Of course, Lucifer has to come back to the human world to shield Chloe and keep his twin check. However, what dwindles is your fight between evil and more evil, and what takes its place is a love that becomes predictable at some things, and — to my dismay, it starts to feel really’composed’ and inorganic.
All hail Maze
Luckily, season five makes sense for the much more interesting character arc of Mazikeen, yet again. The Maze is famous for her loyalty, but this time, we finally see her paying devotion to herself as she takes stock of her connections as well as the other elements around her.
Among my favorite television characters — not just for her daring style of leathers and dark colors –Maze is layered.

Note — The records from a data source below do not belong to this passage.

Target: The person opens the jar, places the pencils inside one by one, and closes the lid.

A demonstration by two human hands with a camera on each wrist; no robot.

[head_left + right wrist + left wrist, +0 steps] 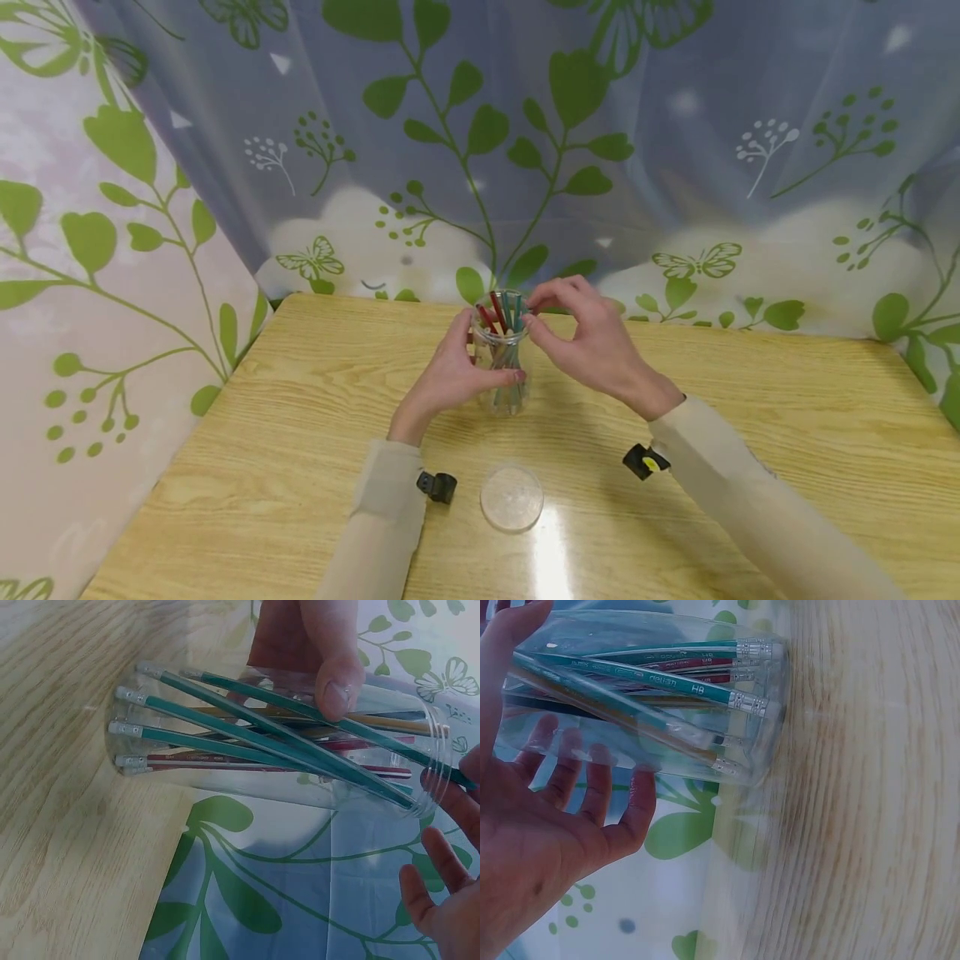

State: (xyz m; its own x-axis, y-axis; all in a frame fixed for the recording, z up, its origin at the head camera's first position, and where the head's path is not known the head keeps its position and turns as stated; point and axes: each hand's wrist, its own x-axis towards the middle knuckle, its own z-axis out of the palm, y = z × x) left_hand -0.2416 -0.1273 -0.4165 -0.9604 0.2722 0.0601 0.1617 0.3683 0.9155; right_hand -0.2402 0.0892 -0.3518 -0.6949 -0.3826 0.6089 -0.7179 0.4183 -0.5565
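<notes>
A clear, round jar (506, 408) stands upright on the wooden table, with several green, red and yellowish pencils in it. Their eraser ends point down, as both wrist views show. My left hand (453, 371) grips the jar's side, thumb across the front and fingers around the far side. At the jar's mouth, my right hand (592, 342) pinches the upper end of a green pencil (390, 745) that sticks out past the rim. Beside it, red pencils (497, 308) lean out over the left of the rim.
A clear round lid (512, 498) lies flat on the table (300, 417), nearer to me than the jar. Behind the table's far edge hangs a curtain (480, 208) with green leaves and butterflies. A similar patterned cloth (112, 333) is on the left.
</notes>
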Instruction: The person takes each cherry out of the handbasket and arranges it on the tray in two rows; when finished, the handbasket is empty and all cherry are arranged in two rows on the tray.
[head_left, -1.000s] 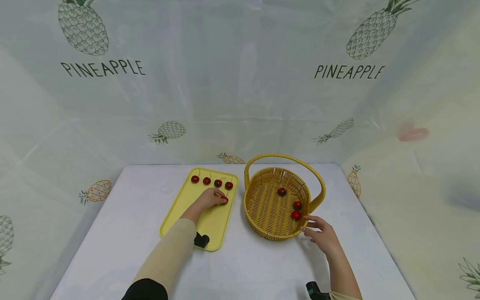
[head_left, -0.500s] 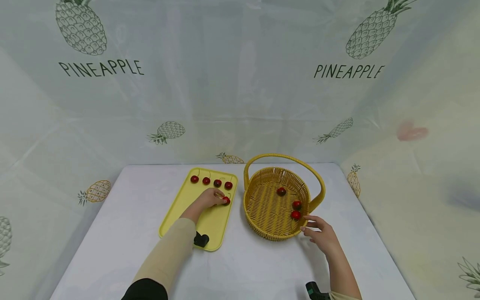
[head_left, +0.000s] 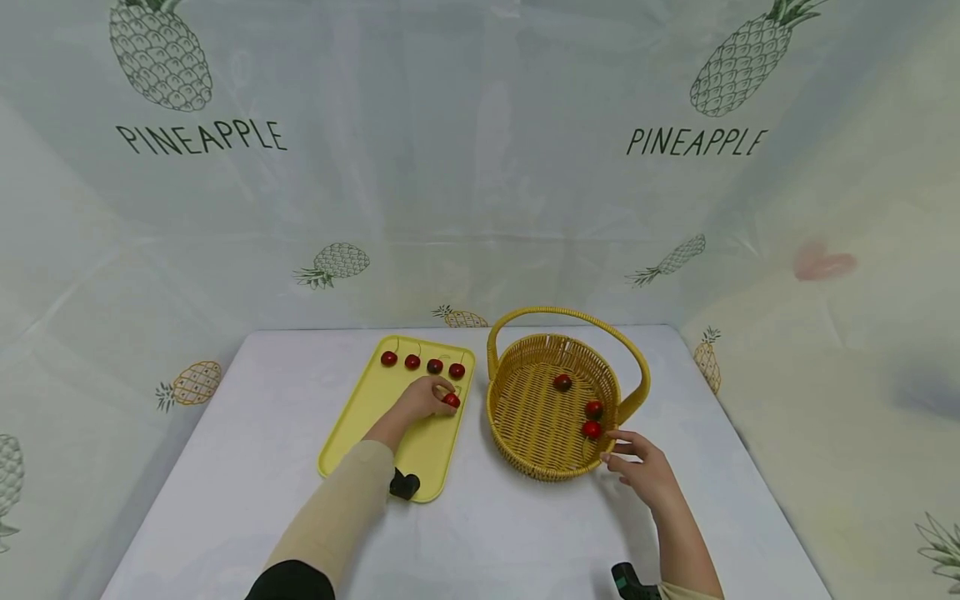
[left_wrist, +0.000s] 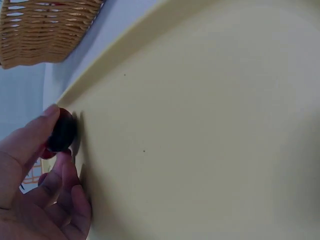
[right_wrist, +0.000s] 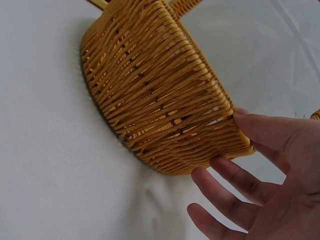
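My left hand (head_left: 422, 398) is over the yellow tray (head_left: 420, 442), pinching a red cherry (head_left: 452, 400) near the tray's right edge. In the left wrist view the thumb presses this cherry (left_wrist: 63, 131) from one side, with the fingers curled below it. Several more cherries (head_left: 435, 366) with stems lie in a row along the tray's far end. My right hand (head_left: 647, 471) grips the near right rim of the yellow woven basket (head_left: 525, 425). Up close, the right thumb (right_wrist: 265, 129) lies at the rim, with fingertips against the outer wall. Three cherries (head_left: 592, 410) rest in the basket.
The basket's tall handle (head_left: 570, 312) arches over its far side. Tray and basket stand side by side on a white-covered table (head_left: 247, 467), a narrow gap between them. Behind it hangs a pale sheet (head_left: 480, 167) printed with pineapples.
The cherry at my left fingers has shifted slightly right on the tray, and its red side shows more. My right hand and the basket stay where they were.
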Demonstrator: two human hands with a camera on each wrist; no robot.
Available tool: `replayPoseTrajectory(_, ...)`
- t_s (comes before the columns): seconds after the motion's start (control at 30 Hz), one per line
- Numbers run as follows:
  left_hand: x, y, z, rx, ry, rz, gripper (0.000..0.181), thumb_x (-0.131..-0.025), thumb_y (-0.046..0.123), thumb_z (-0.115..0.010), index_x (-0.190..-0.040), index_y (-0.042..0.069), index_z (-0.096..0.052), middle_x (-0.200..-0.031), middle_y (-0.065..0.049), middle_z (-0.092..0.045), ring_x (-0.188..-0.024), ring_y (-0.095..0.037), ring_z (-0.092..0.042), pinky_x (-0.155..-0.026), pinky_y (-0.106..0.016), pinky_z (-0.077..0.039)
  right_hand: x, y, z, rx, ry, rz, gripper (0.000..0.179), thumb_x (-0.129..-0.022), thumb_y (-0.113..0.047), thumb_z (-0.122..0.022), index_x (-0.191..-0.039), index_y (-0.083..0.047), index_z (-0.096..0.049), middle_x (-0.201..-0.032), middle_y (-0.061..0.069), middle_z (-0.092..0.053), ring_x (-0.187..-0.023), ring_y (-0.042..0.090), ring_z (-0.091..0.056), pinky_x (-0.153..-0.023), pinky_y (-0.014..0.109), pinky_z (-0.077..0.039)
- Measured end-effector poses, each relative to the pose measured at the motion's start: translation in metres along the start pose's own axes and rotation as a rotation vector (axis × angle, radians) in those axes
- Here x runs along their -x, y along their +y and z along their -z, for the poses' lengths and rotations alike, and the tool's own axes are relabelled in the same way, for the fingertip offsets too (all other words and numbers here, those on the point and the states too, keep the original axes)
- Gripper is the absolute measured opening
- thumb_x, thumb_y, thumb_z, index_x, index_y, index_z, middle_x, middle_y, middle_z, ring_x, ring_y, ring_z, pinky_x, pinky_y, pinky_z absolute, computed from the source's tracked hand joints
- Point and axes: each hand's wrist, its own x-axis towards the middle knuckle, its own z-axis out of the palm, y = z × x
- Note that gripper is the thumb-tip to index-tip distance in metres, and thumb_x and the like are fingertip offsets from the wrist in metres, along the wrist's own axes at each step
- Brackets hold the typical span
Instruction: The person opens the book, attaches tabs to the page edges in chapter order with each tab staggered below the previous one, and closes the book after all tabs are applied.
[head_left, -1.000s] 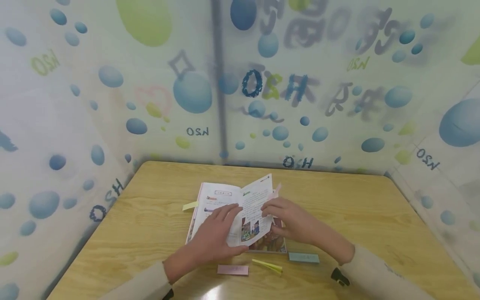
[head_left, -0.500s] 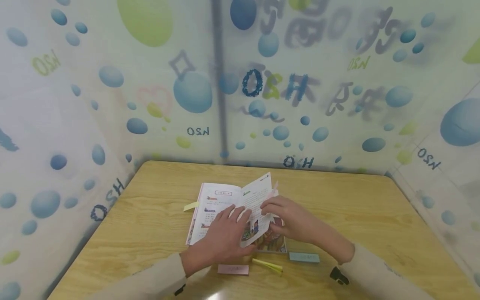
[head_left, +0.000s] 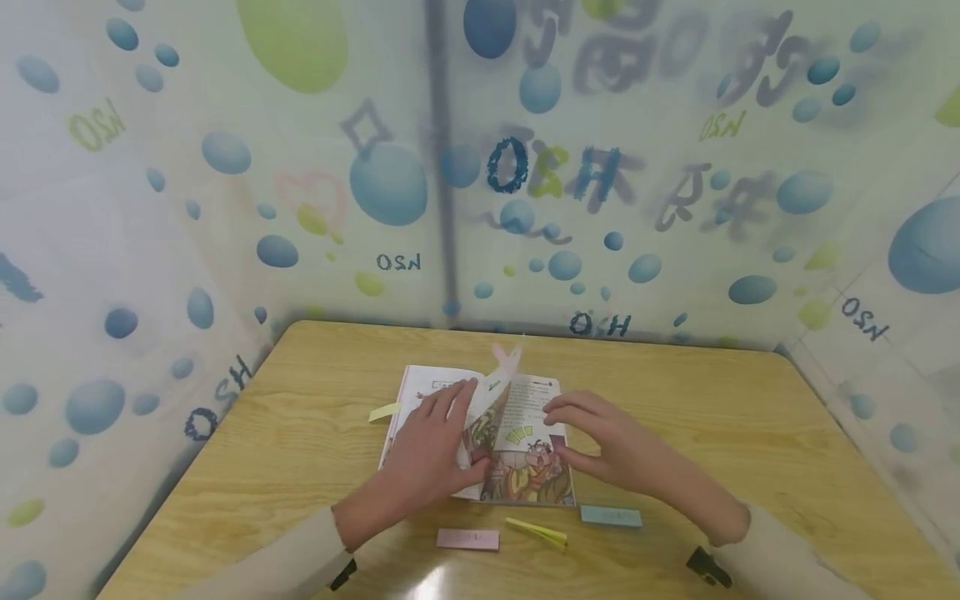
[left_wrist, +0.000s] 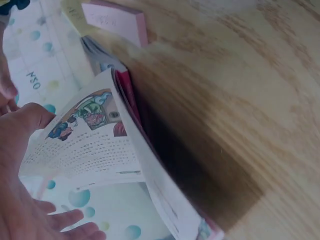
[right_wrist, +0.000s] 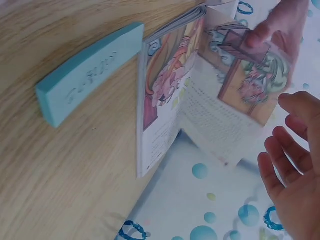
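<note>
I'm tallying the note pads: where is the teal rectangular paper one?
In the head view, the teal rectangular paper pad lies on the brown wooden table, just off the lower right corner of the open illustrated book, right of the yellow paper notes.

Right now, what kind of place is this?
Perhaps a small screened-off study spot: what look like bubble-print curtains marked "H2O" surround the far sides of a wood-grain table, with an open illustrated book on it.

- Book (head_left: 521, 467) is showing multicoloured pictures
- One block (head_left: 468, 540) is showing pink, another block (head_left: 611, 517) teal
- Tabletop (head_left: 712, 408) is showing tan woodgrain
- Wall (head_left: 487, 242) is showing blue, lime spots
</note>
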Motion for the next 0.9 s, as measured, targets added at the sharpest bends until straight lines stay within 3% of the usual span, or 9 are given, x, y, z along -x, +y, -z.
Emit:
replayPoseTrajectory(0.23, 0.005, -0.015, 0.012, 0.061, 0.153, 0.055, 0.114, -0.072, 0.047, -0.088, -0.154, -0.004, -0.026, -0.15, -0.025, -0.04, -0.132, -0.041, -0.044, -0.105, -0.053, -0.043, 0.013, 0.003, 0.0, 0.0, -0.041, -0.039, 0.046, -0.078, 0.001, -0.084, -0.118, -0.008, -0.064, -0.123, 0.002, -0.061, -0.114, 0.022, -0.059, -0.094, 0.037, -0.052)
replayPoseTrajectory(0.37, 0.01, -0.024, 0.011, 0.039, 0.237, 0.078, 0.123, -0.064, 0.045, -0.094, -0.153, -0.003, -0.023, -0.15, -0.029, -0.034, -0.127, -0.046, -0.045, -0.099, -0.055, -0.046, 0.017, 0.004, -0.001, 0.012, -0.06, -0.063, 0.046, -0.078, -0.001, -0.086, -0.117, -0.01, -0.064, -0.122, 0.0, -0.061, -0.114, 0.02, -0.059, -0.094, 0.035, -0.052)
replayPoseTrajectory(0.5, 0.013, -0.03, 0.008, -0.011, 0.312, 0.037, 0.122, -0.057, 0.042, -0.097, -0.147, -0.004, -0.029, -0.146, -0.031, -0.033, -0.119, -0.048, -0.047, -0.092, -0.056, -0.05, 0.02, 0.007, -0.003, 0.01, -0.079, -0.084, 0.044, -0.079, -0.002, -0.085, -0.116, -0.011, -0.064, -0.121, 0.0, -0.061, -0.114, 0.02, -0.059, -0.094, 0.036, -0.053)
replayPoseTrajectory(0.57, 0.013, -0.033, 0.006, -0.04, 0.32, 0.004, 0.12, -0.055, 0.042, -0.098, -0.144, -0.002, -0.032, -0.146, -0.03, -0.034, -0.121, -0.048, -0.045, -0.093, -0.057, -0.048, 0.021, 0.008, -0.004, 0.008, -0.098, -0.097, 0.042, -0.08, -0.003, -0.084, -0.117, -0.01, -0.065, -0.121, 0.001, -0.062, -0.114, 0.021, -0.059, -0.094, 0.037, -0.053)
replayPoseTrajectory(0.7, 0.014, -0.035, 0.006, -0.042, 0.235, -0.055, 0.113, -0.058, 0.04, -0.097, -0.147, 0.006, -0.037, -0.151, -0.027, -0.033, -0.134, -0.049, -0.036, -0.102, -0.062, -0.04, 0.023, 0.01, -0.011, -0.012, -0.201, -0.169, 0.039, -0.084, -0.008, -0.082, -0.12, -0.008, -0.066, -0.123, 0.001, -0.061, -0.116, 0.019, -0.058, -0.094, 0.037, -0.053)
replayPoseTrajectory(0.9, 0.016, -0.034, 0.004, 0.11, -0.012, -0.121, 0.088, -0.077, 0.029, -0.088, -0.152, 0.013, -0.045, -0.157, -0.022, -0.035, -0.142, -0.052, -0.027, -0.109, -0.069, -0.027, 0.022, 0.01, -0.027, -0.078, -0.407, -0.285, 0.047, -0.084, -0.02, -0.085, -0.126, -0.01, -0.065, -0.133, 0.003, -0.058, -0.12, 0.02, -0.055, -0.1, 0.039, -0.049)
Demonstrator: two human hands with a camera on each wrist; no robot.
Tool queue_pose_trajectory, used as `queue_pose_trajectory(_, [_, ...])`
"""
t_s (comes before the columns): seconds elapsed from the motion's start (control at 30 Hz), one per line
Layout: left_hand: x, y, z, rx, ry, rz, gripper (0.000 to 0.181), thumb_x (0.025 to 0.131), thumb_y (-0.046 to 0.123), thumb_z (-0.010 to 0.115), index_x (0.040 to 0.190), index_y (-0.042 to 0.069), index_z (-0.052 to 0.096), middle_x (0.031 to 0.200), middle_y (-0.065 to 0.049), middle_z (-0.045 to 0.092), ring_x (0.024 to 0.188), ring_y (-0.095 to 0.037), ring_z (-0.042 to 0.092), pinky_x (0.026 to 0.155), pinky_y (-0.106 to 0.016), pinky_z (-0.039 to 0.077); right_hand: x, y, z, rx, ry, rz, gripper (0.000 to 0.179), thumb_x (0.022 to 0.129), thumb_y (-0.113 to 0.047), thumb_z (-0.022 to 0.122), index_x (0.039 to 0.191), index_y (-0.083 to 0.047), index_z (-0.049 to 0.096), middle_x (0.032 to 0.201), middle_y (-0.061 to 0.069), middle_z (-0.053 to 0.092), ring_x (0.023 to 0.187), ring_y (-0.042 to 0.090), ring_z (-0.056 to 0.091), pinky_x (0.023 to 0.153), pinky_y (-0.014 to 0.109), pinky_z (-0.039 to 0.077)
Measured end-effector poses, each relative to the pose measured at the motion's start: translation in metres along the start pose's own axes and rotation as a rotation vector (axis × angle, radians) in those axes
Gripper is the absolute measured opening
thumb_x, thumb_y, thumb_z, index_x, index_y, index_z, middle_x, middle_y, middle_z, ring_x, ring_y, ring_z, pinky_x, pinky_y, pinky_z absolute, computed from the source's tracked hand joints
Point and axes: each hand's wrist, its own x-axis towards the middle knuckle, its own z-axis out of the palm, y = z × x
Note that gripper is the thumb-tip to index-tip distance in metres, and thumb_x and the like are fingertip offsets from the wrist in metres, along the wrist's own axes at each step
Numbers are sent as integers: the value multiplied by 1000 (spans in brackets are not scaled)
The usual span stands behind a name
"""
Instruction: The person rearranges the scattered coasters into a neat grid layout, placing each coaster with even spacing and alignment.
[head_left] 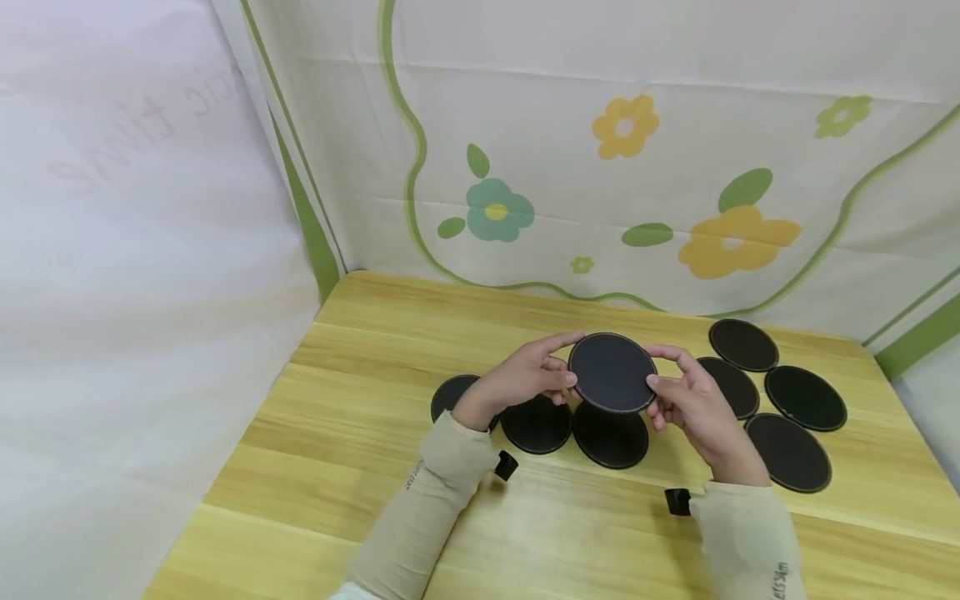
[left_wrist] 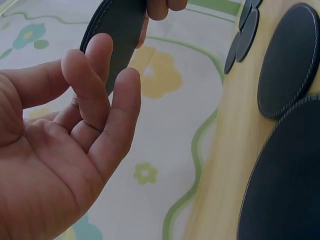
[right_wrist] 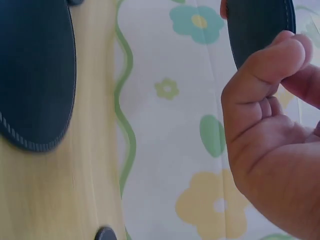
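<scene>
Both hands are clamped on one round black disc (head_left: 612, 372), the left hand (head_left: 525, 377) pinching its left rim and the right hand (head_left: 695, 402) its right rim, thumbs on the near face and fingers reaching behind. The disc is between the hands, lifted off the wooden counter (head_left: 525, 533). The counter's far edge runs beyond the hands against a flowered cloth (head_left: 555, 100); its left edge slants down well to the left of the left hand, and its right edge lies beyond the right hand. A broad stretch of wood shows on the near side between the forearms, and another left of the left hand. Room is tighter beneath and to the right: a row of three flat discs (head_left: 536, 425) lies below the left hand and the held disc, and a cluster of four discs (head_left: 806, 398) sits beside and beyond the right hand. Being round, the held disc has no single long axis; it is tilted up, its stitched face turned back toward the person.
</scene>
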Motion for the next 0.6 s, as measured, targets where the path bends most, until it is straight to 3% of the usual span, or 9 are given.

She is adorable for all her flaws while she proceeds to seek out the facts of her individuality. She had started off the show as Lucifer’s loyal torturer and willing slave, but her period amongst humans brings out a yearning for her real purpose. Her connection with Lucifer fights for an equal floor, which has witnessed her accept female friendships and also the power of sisterhoods. This translates to her quest to find her mother, Lilith, whom she also portrays in a flashback noir episode’Once Upon A Time.’
The Maze we see in season five is addressing abandonment, owing to the passing of Eve (of Adam and Eve) with whom she fell in love during season four. Lesley-Ann Brandt is no stranger to playing characters in pain; her performance as a slave girl Naevia at Spartacus reveals for it. With more screen-time and intense monologues, Maze becomes a fundamental character for now five. As crowds, we cannot help but an ebb and flow along with Maze’s volatile nature because she swings from childlike piety to complete heartbreak to unadulterated love to seething vengeance.
Meanwhile, the psychotherapist Linda Martin (Rachael Harris) and Lucifer’s brother Amendiel (D. B. Woodside) are in parental paradise; having delivered their child, Charlie, at the end of season four. With this comes plenty of danger, including that in the kind of Michael — and we get to watch Linda’s fiery protectiveness, which is a thrill to see, baby danger aside.
Finally, getting an arc of her own is forensic scientist Ella Lopez (Aimee Garcia), who’s swept off her feet by a tabloid journalist who hates his job. But she also deals with her attraction to the dark side, despite her bubbly personality and penchant for toony T-shirts. Not getting much screen-time this season is Dan Espinoza, but it turns out that celebrity Kevin Alejandro sat in the director’s chair for two episodes, one of which once Upon A Time’.
Despite its pitfalls, season five of Lucifer is a homage to the constant chaos reflected in the DC Comics (upon which the series is based) and in Neil Gaiman’s The Sandman. It’s simple to binge-watch all eight episodes in one sitting, as I did so. Thankfully, there is still a lot to explore in the Lucifer world; enthusiasts (myself included) are still waiting for Constantine, the famed exorcist, to create an appearance. Season six, anyone?